Southside Endocrinology, University of Alabama Medical School, 1020 26th Street South, Birmingham, AL 35205, USA.
Diabetes Obes Metab. 2012 Apr;14(4):299-303. doi: 10.1111/j.1463-1326.2011.01519.x. Epub 2011 Nov 13.
There is an increased prevalence of nephrolithiasis and an increase in the incidence of renal colic in patients with diabetes, obesity, hypertension and insulin resistance because of an increased frequency of uric acid crystallization. Uric acid crystallization occurs in the milieu of an acid urine and is not due to hyperuricosuria as with insulin resistance, urinary uric acid levels are generally decreased because of increased renal tubular reabsorption. However, in the presence of insulin resistance, there is decreased renal tubular generation of ammonia and increased sodium absorption leading to acidification of the urine and uric acid crystallization. The presence of a low urine pH should alert the clinician to the increased risk of nephrolithiasis particularly in the obese, diabetic or hypertensive patient. Prevention of nephrolithiasis can be achieved in susceptible individuals either by alkalizing the urine and/or by further decreasing the uric acid content of the urine with a xanthine oxidase inhibitor such as allopurinol.
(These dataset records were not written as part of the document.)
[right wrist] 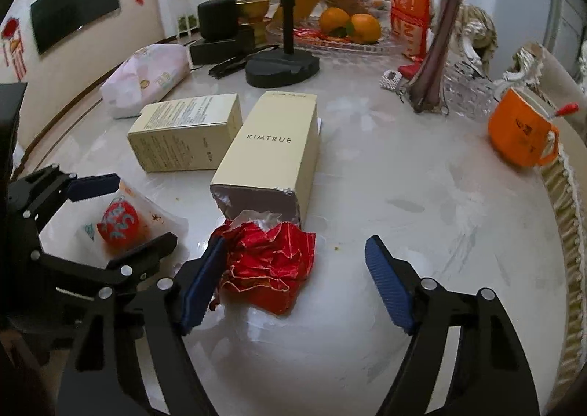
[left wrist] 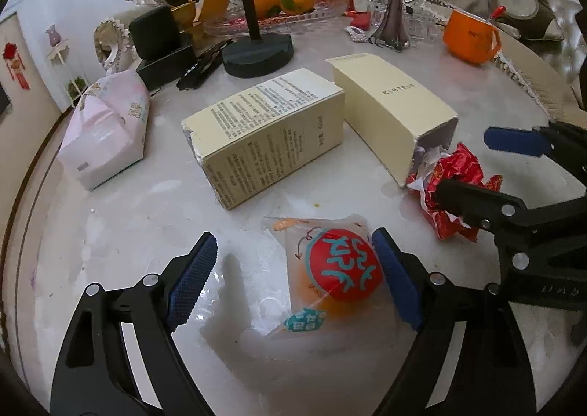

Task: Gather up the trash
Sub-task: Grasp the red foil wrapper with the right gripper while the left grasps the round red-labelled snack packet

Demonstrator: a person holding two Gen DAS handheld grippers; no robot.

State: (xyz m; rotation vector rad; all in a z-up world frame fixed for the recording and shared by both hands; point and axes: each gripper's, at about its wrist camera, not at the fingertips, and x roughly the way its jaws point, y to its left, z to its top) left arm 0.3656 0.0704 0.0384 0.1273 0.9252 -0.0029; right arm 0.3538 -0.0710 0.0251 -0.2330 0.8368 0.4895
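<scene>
Jaws of both claws stand apart: left gripper [left wrist: 295,278] straddles the clear round-labelled snack packet [left wrist: 330,269], right gripper [right wrist: 295,282] straddles the crumpled red foil wrapper [right wrist: 271,261].

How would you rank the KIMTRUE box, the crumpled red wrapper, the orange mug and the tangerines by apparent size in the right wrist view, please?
1. KIMTRUE box.
2. Crumpled red wrapper, though nearness to the camera inflates it.
3. Orange mug.
4. Tangerines, farthest away, so truly unsure.

An orange mug [right wrist: 521,133], two oranges [right wrist: 348,25] on a glass tray [right wrist: 330,43], perhaps a tissue pack [left wrist: 104,129]
</scene>
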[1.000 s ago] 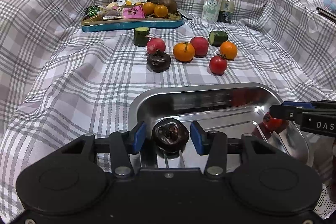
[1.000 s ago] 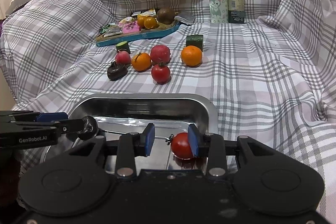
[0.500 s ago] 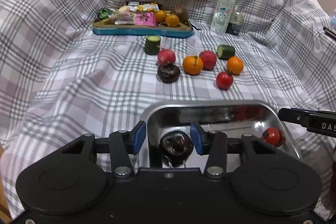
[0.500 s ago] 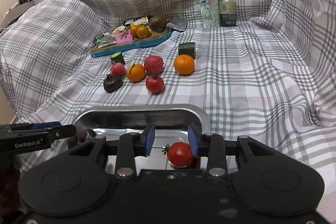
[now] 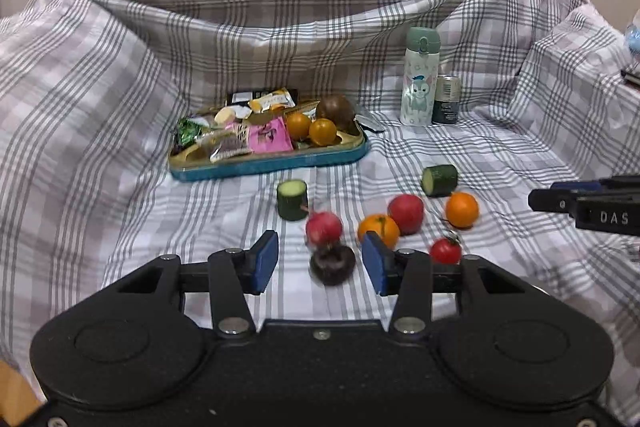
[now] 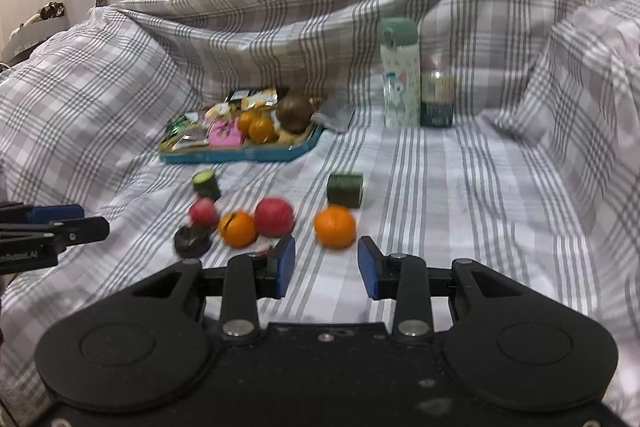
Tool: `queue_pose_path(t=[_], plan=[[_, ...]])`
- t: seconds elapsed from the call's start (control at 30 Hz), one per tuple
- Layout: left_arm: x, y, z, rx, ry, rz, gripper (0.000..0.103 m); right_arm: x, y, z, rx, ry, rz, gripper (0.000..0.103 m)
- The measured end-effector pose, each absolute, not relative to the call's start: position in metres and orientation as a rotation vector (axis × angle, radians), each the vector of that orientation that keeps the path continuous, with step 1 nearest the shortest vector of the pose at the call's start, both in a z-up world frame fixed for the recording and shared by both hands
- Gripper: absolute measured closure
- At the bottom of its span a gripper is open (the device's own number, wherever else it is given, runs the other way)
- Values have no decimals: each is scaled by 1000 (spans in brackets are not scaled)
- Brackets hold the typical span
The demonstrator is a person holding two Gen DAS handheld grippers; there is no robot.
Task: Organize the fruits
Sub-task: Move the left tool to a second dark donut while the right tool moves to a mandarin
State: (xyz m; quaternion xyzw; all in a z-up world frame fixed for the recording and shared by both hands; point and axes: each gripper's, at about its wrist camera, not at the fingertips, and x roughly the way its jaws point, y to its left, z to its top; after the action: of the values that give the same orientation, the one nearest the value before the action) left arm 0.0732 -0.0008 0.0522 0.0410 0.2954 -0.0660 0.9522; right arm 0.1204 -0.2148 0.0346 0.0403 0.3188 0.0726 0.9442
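Note:
Loose fruits lie on the checked cloth: a dark purple fruit [image 5: 333, 264], a pink-red fruit [image 5: 324, 227], two oranges [image 5: 378, 229] [image 5: 462, 209], a red apple [image 5: 405, 213], a small tomato [image 5: 445, 251] and two cucumber pieces [image 5: 292, 199] [image 5: 439, 179]. My left gripper [image 5: 320, 261] is open and empty, raised, with the dark fruit seen between its pads. My right gripper [image 6: 326, 267] is open and empty, raised in front of the right orange [image 6: 335, 225]. The steel tray is out of view.
A blue tray [image 5: 268, 163] with snack packets, two small oranges and a brown fruit sits at the back. A white bottle [image 5: 420, 77] and a can [image 5: 446, 99] stand at the back right. The cloth rises in folds on all sides.
Both grippers have lifted and pulled back from the steel tray, leaving the dark fruit and the tomato in it. The tray has dropped out of view. Both views now tilt up towards the loose fruits.

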Motion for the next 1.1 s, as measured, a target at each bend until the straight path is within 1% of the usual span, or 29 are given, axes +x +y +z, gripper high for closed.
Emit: queue_pose_path(t=[0.23, 0.47, 0.6, 0.7, 0.93, 0.97, 1.1], plan=[[105, 2, 30, 56, 647, -130, 50, 164, -214, 24, 48, 647, 124, 66], [115, 6, 7, 28, 696, -160, 50, 193, -217, 6, 71, 668, 113, 65], [117, 8, 5, 7, 684, -172, 50, 196, -218, 2, 91, 644, 103, 64], [120, 9, 1, 1, 692, -156, 49, 199, -221, 0, 113, 626, 96, 60], [122, -1, -5, 38, 698, -185, 48, 205, -213, -9, 77, 668, 107, 58], [123, -3, -6, 50, 704, -185, 46, 206, -212, -10, 74, 672, 110, 57], [130, -6, -13, 55, 743, -170, 46, 208, -205, -15, 49, 683, 119, 56]])
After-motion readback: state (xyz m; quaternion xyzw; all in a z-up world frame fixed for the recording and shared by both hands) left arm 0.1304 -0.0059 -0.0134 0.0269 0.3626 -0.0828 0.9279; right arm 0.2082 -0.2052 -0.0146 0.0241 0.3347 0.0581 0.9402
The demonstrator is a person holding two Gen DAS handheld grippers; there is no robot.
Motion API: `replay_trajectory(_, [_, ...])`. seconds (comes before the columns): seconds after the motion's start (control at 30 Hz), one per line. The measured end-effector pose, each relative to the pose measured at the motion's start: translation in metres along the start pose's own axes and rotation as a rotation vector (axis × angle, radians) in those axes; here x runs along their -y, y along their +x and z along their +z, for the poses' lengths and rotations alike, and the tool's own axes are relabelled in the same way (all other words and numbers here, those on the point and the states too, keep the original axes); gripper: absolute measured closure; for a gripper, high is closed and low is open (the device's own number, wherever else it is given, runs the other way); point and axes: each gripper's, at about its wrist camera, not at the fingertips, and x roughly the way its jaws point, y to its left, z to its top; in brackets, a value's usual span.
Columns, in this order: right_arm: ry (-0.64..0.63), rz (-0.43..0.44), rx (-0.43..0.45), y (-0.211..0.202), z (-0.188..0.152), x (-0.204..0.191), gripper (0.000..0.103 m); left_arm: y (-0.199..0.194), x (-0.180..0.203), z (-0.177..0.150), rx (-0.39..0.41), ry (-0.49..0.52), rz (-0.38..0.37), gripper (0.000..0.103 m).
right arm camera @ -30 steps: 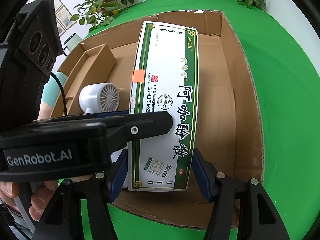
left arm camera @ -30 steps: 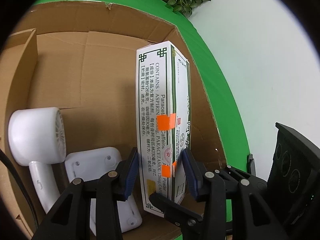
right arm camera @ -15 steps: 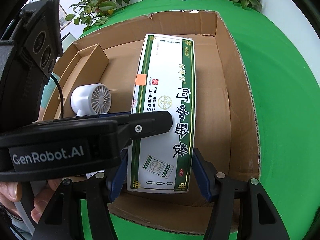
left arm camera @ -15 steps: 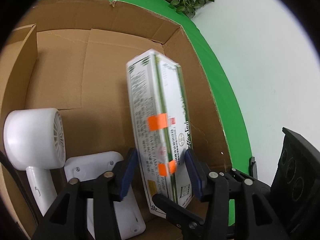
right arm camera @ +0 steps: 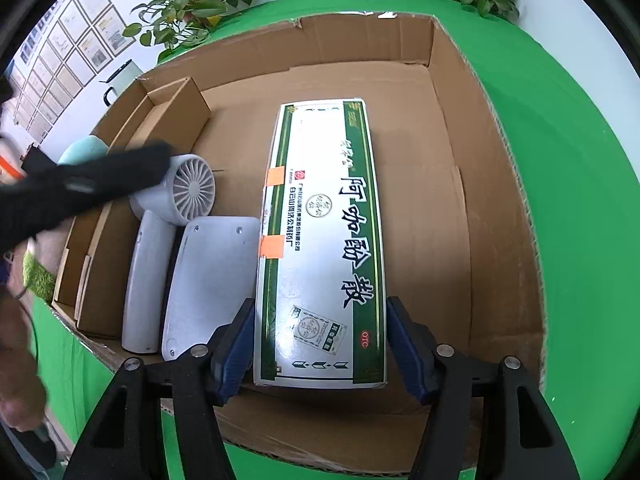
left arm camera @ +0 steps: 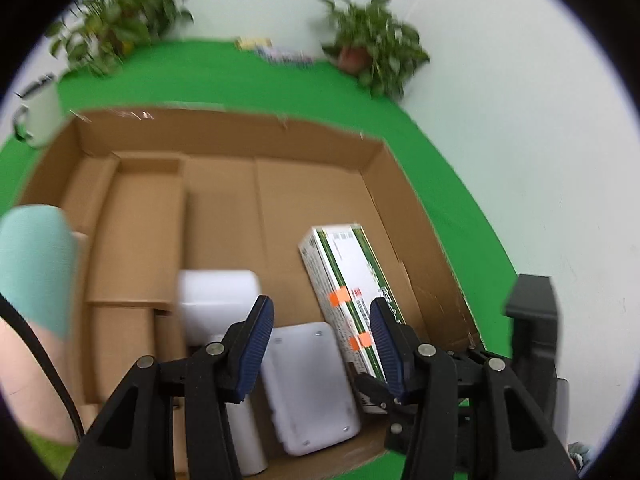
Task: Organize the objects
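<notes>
The white-and-green medicine carton (right arm camera: pixel 324 248) is being seen lying flat on the floor of the open cardboard box (right arm camera: pixel 452 92), at the centre of the right wrist frame, just beside a white flat device (right arm camera: pixel 208 280) on its left. A white handheld fan (right arm camera: pixel 176 216) is being shown further left, next to the device. The right gripper (right arm camera: pixel 320 344) is being opened at the bottom of the frame, its blue pads standing off either side of the carton's near end, nothing being gripped. In the left wrist frame the left gripper (left arm camera: pixel 322 344) is being held partly open and empty above the box, at lower centre. The box is being carried by a green tabletop (right arm camera: pixel 560 128), with potted plants (right arm camera: pixel 200 0) along the upper edge.
</notes>
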Motion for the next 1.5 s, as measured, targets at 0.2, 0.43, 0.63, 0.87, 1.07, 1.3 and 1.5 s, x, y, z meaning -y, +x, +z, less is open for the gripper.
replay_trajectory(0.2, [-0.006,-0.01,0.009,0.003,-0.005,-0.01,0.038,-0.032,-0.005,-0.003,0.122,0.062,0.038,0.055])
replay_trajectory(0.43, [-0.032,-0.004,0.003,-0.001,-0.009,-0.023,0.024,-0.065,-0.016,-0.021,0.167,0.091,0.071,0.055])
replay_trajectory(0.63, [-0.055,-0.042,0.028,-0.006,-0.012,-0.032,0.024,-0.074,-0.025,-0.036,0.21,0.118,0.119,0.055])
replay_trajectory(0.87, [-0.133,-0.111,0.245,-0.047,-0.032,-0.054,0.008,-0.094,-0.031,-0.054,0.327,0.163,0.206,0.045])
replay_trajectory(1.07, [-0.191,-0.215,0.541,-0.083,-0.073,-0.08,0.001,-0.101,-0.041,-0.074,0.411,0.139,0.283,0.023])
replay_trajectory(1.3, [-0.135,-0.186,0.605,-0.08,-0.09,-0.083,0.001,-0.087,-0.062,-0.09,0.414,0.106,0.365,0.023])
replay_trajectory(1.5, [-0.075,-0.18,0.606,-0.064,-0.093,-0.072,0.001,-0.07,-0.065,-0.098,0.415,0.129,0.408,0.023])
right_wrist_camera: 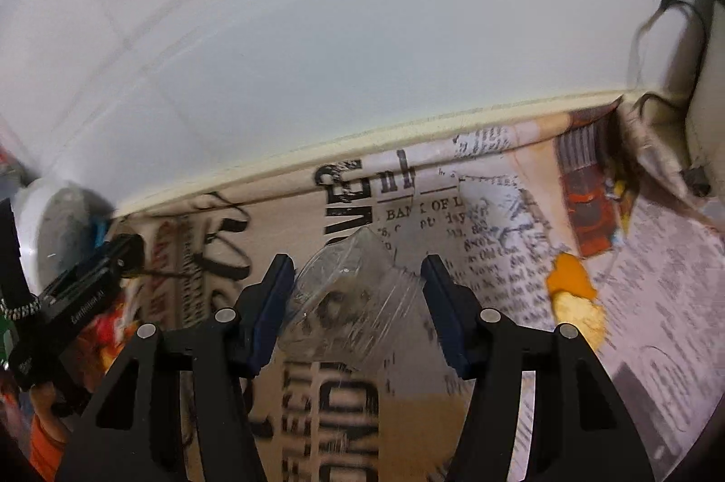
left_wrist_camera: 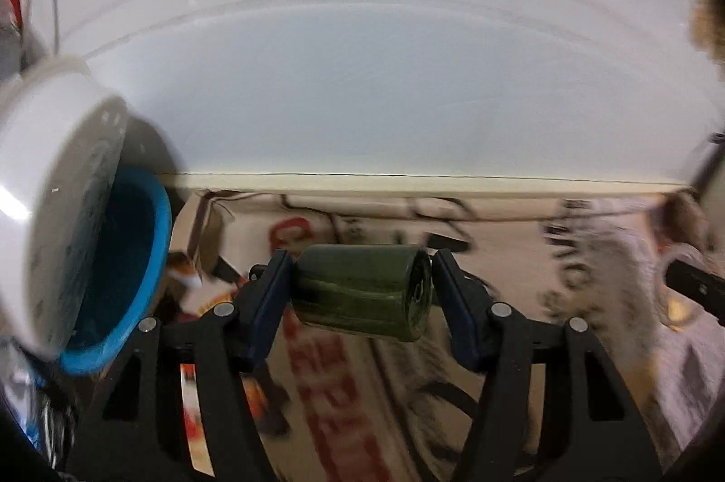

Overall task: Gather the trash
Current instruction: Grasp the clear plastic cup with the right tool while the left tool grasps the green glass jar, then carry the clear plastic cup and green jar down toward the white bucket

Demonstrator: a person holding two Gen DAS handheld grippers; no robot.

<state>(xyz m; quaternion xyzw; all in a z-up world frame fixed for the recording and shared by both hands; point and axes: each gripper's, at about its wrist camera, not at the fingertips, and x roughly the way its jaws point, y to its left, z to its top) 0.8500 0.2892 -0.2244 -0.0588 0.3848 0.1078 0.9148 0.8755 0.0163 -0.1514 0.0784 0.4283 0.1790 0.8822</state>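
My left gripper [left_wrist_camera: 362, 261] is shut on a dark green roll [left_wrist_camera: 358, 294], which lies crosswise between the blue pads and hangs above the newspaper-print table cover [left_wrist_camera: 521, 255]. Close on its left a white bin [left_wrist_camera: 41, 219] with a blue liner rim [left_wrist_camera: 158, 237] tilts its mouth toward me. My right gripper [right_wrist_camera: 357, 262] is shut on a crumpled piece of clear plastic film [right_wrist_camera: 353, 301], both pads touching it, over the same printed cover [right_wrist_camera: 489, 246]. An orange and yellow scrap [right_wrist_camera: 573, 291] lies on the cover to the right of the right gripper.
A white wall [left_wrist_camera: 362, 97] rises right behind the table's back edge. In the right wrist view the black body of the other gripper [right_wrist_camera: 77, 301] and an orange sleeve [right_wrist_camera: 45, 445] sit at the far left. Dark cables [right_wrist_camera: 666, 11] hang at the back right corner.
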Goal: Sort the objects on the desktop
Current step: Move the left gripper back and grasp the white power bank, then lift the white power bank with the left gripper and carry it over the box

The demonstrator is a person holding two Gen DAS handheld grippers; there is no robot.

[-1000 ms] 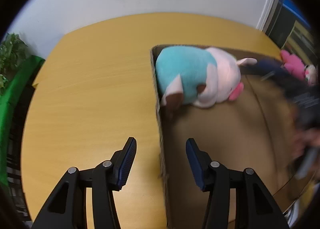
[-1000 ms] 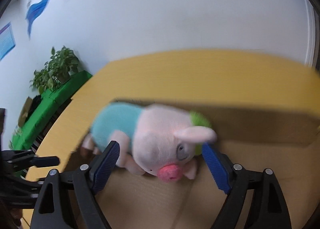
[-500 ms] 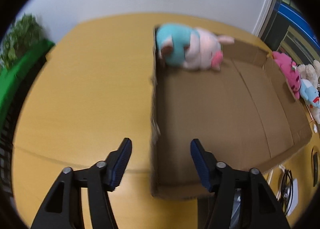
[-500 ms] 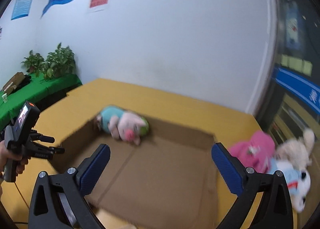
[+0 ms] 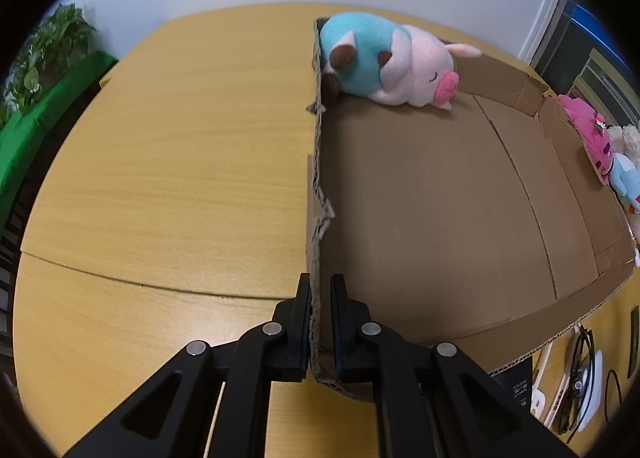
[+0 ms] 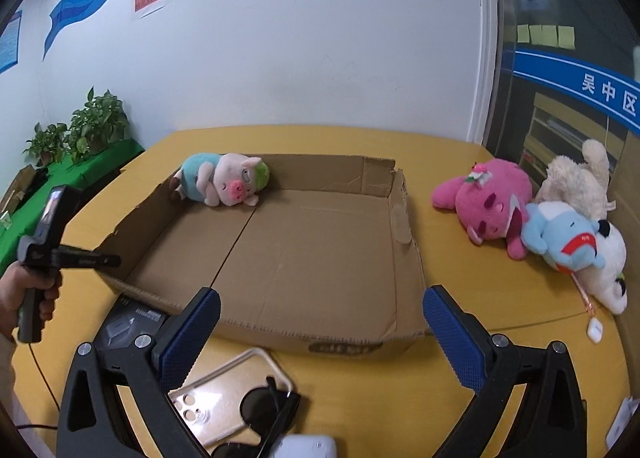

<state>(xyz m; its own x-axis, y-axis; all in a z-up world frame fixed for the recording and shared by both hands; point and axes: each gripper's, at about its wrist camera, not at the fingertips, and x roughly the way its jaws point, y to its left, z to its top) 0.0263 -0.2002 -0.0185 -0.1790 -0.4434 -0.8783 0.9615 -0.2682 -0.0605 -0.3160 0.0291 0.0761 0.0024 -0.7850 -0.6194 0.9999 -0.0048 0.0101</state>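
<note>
Your left gripper point(image 5: 320, 300) has its jaws pinched narrow on the left wall of the shallow brown cardboard box point(image 5: 440, 194), near the box's bottom-left corner in the left wrist frame; 1 finger sits outside the wall, 1 inside. In the right wrist view the same left gripper point(image 6: 105, 260) shows at far left, your hand point(image 6: 28, 290) on its grip, tips at the box's near-left corner.

Your right gripper point(image 6: 320, 332) hangs with jaws spread wide, nothing between them, low in the frame in front of the box's near wall.

The pink plush pig in a teal shirt point(image 5: 384, 58) lies on its side inside the box, in the far-left corner, touching the left wall: top centre in the left wrist frame, upper left of the box in the right wrist frame point(image 6: 222, 183).

Outside the box, right side of the right wrist frame, 3 plush toys sit bunched on the yellow wooden table point(image 6: 460, 258): a magenta plush bear point(image 6: 486, 204), a cream plush dog point(image 6: 576, 178) behind it, and a light blue and white plush point(image 6: 568, 244) touching both.

Bottom of the right wrist frame: a clear phone case point(image 6: 224, 390) with black sunglasses point(image 6: 260, 410) lying on it.
</note>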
由于尿酸结晶形成的频率增加,糖尿病、肥胖症、高血压和胰岛素抵抗患者的肾结石患病率增加,肾绞痛发病率也增加。尿酸结晶发生在酸性尿液环境中,并非如胰岛素抵抗时的高尿酸尿症所致。由于肾小管重吸收增加,通常情况下尿液尿酸水平降低。然而,在胰岛素抵抗的情况下,肾小管生成的氨减少,钠吸收增加,导致尿液酸化和尿酸结晶。尿液 pH 值低的情况下,应引起临床医生的注意,特别是在肥胖、糖尿病或高血压患者中,增加了肾结石的风险。易感个体可以通过碱化尿液和/或使用黄嘌呤氧化酶抑制剂(如别嘌醇)进一步降低尿液中的尿酸含量来预防肾结石。